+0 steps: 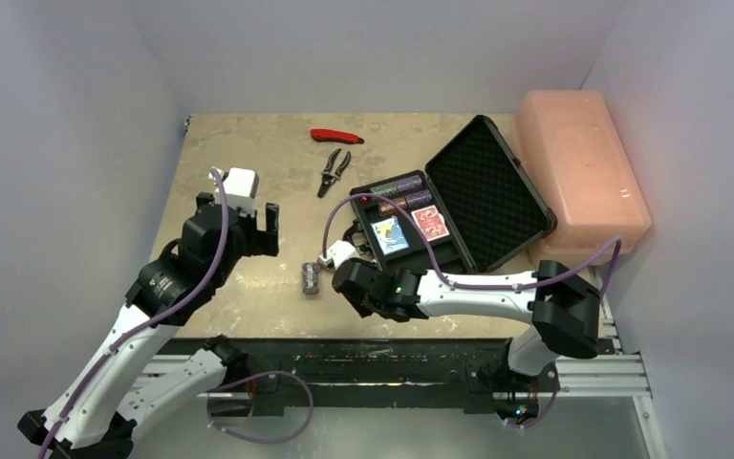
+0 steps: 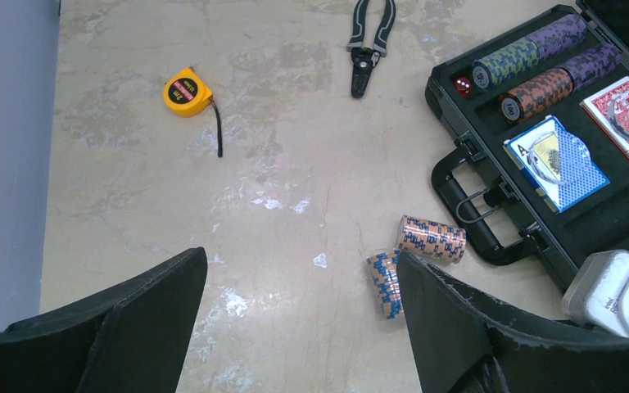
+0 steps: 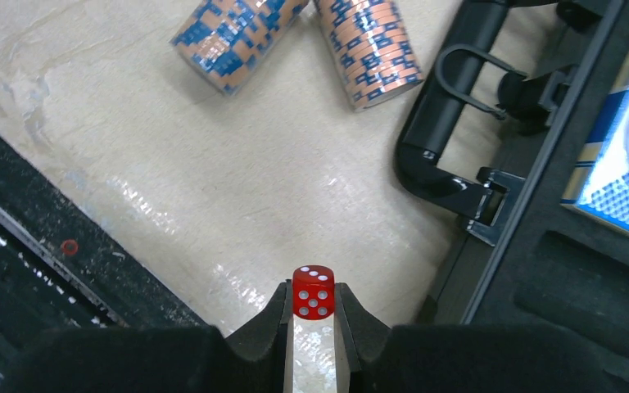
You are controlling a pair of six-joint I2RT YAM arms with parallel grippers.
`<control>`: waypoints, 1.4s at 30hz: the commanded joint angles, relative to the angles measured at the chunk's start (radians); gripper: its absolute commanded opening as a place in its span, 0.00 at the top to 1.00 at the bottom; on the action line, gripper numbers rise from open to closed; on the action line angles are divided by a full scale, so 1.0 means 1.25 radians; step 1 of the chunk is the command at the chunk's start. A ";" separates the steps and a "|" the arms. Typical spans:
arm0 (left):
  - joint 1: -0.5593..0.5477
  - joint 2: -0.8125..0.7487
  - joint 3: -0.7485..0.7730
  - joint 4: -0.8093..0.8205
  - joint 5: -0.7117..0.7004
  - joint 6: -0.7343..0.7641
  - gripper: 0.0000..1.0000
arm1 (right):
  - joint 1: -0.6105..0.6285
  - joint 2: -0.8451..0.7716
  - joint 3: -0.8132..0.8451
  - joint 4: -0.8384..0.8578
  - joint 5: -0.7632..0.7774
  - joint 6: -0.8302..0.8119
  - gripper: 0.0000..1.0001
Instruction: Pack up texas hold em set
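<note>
The black briefcase [image 1: 485, 191] lies open at the right, lid leaning back. In its foam tray [image 2: 614, 221] lie two chip stacks [image 2: 528, 57], a blue deck [image 2: 558, 164], a red deck [image 2: 626, 119] and a red die [image 2: 462, 86]. Two orange-and-blue chip stacks [image 2: 432, 238] lie on their sides on the table by the case handle [image 3: 430, 155]. My right gripper [image 3: 312, 288] is shut on another red die [image 3: 313, 301], hovering over bare table near the case's front edge. Over the table left of the loose stacks, my left gripper [image 2: 301, 262] hangs open and holds nothing.
Black pliers [image 2: 370, 41] and a red-handled tool [image 1: 336, 136] lie at the back of the table. A yellow tape measure [image 2: 187, 92] sits at the left. A large pink box [image 1: 583, 172] stands behind the case. The table's dark front rail [image 3: 41, 246] is close to my right gripper.
</note>
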 commanded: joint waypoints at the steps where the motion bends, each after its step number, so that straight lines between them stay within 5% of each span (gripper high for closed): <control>1: 0.005 -0.012 0.002 0.013 -0.013 0.013 0.14 | -0.001 -0.056 0.013 0.024 0.079 0.041 1.00; 20: 0.004 -0.017 0.002 0.013 -0.014 0.013 0.14 | -0.037 -0.117 -0.012 0.057 0.254 0.220 1.00; 42: 0.005 -0.014 0.001 0.013 -0.019 0.015 0.14 | -0.284 -0.052 0.119 0.092 0.022 0.138 1.00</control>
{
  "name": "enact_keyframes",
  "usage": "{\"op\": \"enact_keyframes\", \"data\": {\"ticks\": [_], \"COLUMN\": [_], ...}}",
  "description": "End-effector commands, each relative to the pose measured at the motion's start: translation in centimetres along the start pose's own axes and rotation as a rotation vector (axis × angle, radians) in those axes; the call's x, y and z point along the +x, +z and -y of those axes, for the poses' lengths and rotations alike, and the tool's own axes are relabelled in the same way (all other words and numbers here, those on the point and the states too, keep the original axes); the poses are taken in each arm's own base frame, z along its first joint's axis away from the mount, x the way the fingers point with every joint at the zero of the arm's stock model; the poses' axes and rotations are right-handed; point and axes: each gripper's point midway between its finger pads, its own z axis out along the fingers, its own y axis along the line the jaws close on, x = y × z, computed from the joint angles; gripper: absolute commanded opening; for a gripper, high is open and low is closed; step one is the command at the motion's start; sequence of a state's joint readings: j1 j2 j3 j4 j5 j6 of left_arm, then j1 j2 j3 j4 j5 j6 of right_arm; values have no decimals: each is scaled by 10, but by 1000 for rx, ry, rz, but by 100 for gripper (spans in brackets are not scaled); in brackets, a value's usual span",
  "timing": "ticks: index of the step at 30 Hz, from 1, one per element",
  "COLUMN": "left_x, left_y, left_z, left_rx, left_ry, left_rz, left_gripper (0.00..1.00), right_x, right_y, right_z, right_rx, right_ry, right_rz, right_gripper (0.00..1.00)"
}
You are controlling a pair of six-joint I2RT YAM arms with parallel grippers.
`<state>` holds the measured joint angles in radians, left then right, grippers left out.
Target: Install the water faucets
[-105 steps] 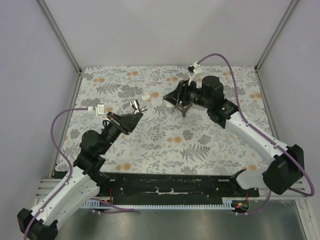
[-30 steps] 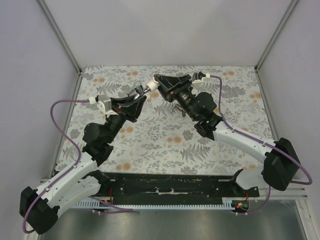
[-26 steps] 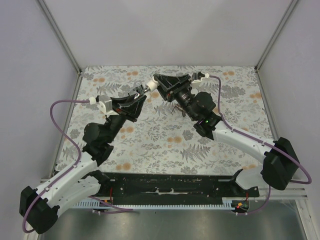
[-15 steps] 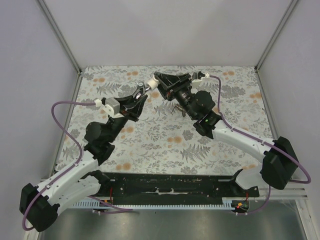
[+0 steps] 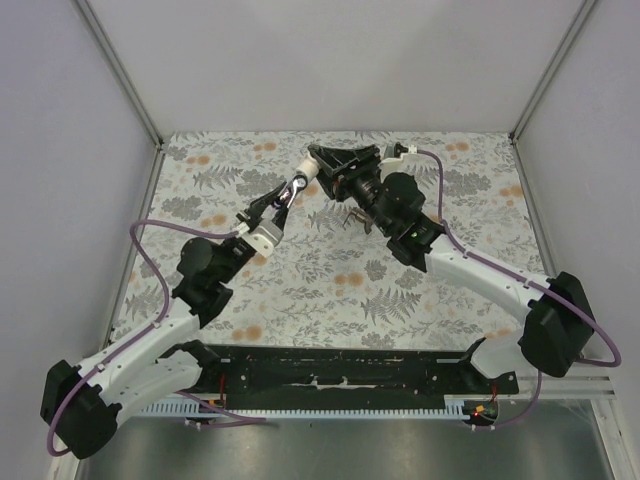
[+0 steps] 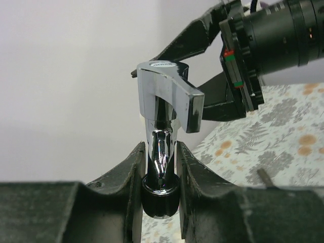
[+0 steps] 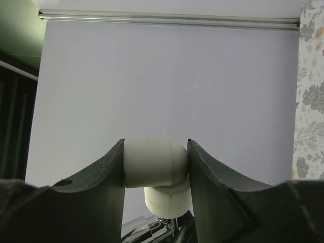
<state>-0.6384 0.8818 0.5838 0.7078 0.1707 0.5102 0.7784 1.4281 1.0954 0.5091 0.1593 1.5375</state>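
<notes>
Faucet, chrome: stem pinched upright between the closed-in fingers of left end effector, spout clear above the fingertips. White elbow fitting: clamped in right end effector, just beside the faucet, over the floral desk.

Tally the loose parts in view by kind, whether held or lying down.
chrome faucet: 1
white plastic elbow: 1
small dark item, kind unclear: 1
Total: 3
</notes>
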Motion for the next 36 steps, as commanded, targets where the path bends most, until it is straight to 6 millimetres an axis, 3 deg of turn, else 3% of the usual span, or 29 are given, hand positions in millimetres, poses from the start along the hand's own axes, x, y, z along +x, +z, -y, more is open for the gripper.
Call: {"op": "enact_keyframes", "data": {"ticks": [1, 15, 19, 29, 36], "left_x": [6, 34, 29, 44, 47], "left_y": [6, -7, -9, -15, -21], "left_z": [-2, -7, -7, -6, -9], "left_rx": [63, 220, 196, 170, 123], "left_ry": [286, 868, 889, 862, 791], "left_rz": [-35, -186, -164, -206, -213], "left_gripper": [2, 2, 2, 2, 2], "right_x": [46, 53, 53, 55, 56], "right_y": [-13, -18, -16, -14, -15], "right_z": [-24, -8, -6, 3, 1], "right_rx": [-2, 142, 158, 178, 159], "right_ry": [22, -44, -51, -67, -102], "right_rz": [-198, -247, -249, -259, -269], "right_gripper": [0, 0, 0, 0, 21]}}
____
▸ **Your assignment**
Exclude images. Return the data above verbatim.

▸ **Reply**
+0 steps: 
+0 steps: 
+0 steps: 
You are controlling a pair of six-joint I2RT YAM arms with parallel grippers.
`<control>`: waypoints, 1.4s at 30hz: the commanded joint angles, relative to the angles measured at the chunk's start (radians); gripper: its absolute commanded opening as a place in its span, 0.00 at the top to 1.00 at the bottom; on the action line, gripper numbers rise from open to closed; on the action line angles are divided by a full scale, so 1.0 means 1.25 radians; step 1 of the chunk is the command at the chunk's start. A ";" separates the steps and a "|" the arms. Typical spans:
arm0 (left):
  - joint 1: -0.5593..0.5477
  - joint 2: -0.8125..0.7487
  - joint 3: -0.7485..0.7730
  - joint 4: -0.8093..0.8205
  - joint 5: -0.7117..0.7004
  - joint 6: -0.7343..0.7641
  - gripper: 0.0000..1.0000
arm1 (right):
  - joint 1: -0.6105..0.6285
  - joint 2: -0.8451..0.7716
  - joint 3: -0.8132..0.8451
  - joint 4: -0.8384..0.8578
  - joint 5: -0.7632..0.7774
  - joint 6: -0.8302..0.8119
  - gripper: 0.0000..1.0001
Instruction: Pack up texas hold em set
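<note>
The black briefcase [image 1: 485, 191] lies open at the right, lid leaning back. In its foam tray [image 2: 614, 221] lie two chip stacks [image 2: 528, 57], a blue deck [image 2: 558, 164], a red deck [image 2: 626, 119] and a red die [image 2: 462, 86]. Two orange-and-blue chip stacks [image 2: 432, 238] lie on their sides on the table by the case handle [image 3: 430, 155]. My right gripper [image 3: 312, 288] is shut on another red die [image 3: 313, 301], hovering over bare table near the case's front edge. Over the table left of the loose stacks, my left gripper [image 2: 301, 262] hangs open and holds nothing.
Black pliers [image 2: 370, 41] and a red-handled tool [image 1: 336, 136] lie at the back of the table. A yellow tape measure [image 2: 187, 92] sits at the left. A large pink box [image 1: 583, 172] stands behind the case. The table's dark front rail [image 3: 41, 246] is close to my right gripper.
</note>
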 commanded: joint waypoints at the steps where the motion bends, each after its step number, so that straight lines between them stay within 5% of each span (gripper high for closed): <control>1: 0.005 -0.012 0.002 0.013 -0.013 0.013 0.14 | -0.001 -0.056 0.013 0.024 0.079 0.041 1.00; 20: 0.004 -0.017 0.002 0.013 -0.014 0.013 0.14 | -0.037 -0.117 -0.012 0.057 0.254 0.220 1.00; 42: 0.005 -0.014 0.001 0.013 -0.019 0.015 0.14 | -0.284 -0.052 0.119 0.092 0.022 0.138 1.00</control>
{
  "name": "enact_keyframes",
  "usage": "{\"op\": \"enact_keyframes\", \"data\": {\"ticks\": [_], \"COLUMN\": [_], ...}}",
  "description": "End-effector commands, each relative to the pose measured at the motion's start: translation in centimetres along the start pose's own axes and rotation as a rotation vector (axis × angle, radians) in those axes; the call's x, y and z point along the +x, +z and -y of those axes, for the poses' lengths and rotations alike, and the tool's own axes are relabelled in the same way (all other words and numbers here, those on the point and the states too, keep the original axes); the poses are taken in each arm's own base frame, z along its first joint's axis away from the mount, x the way the fingers point with every joint at the zero of the arm's stock model; the poses' axes and rotations are right-handed; point and axes: each gripper's point midway between its finger pads, its own z axis out along the fingers, its own y axis along the line the jaws close on, x = y × z, computed from the joint angles; gripper: absolute commanded opening; for a gripper, high is open and low is closed; step one is the command at the motion's start; sequence of a state's joint readings: j1 j2 j3 j4 j5 j6 of left_arm, then j1 j2 j3 j4 j5 j6 of right_arm; values have no decimals: each is scaled by 10, but by 1000 for rx, ry, rz, but by 100 for gripper (spans in brackets are not scaled); in brackets, a value's usual span",
  "timing": "ticks: index of the step at 30 Hz, from 1, one per element",
  "COLUMN": "left_x, left_y, left_z, left_rx, left_ry, left_rz, left_gripper (0.00..1.00), right_x, right_y, right_z, right_rx, right_ry, right_rz, right_gripper (0.00..1.00)"
}
You are controlling a pair of six-joint I2RT YAM arms with parallel grippers.
`<state>` holds the measured joint angles in radians, left then right, grippers left out.
Target: Install the water faucets
[-105 steps] 
[-30 steps] 
[-26 steps] 
[-15 steps] 
[+0 steps] 
[+0 steps] 
[+0 steps] 
<state>-0.6384 0.8818 0.5838 0.7078 0.1707 0.5102 0.7784 1.4281 1.0954 0.5091 0.1593 1.5375</state>
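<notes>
Faucet, chrome: stem pinched upright between the closed-in fingers of left end effector, spout clear above the fingertips. White elbow fitting: clamped in right end effector, just beside the faucet, over the floral desk.

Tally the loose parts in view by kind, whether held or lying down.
chrome faucet: 1
white plastic elbow: 1
small dark item, kind unclear: 1
Total: 3
</notes>
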Motion for the next 36 steps, as commanded, targets where the path bends most, until it is straight to 6 millimetres an axis, 3 deg of turn, else 3% of the usual span, or 29 are given, hand positions in millimetres, poses from the start along the hand's own axes, x, y, z along +x, +z, -y, more is open for the gripper.
Call: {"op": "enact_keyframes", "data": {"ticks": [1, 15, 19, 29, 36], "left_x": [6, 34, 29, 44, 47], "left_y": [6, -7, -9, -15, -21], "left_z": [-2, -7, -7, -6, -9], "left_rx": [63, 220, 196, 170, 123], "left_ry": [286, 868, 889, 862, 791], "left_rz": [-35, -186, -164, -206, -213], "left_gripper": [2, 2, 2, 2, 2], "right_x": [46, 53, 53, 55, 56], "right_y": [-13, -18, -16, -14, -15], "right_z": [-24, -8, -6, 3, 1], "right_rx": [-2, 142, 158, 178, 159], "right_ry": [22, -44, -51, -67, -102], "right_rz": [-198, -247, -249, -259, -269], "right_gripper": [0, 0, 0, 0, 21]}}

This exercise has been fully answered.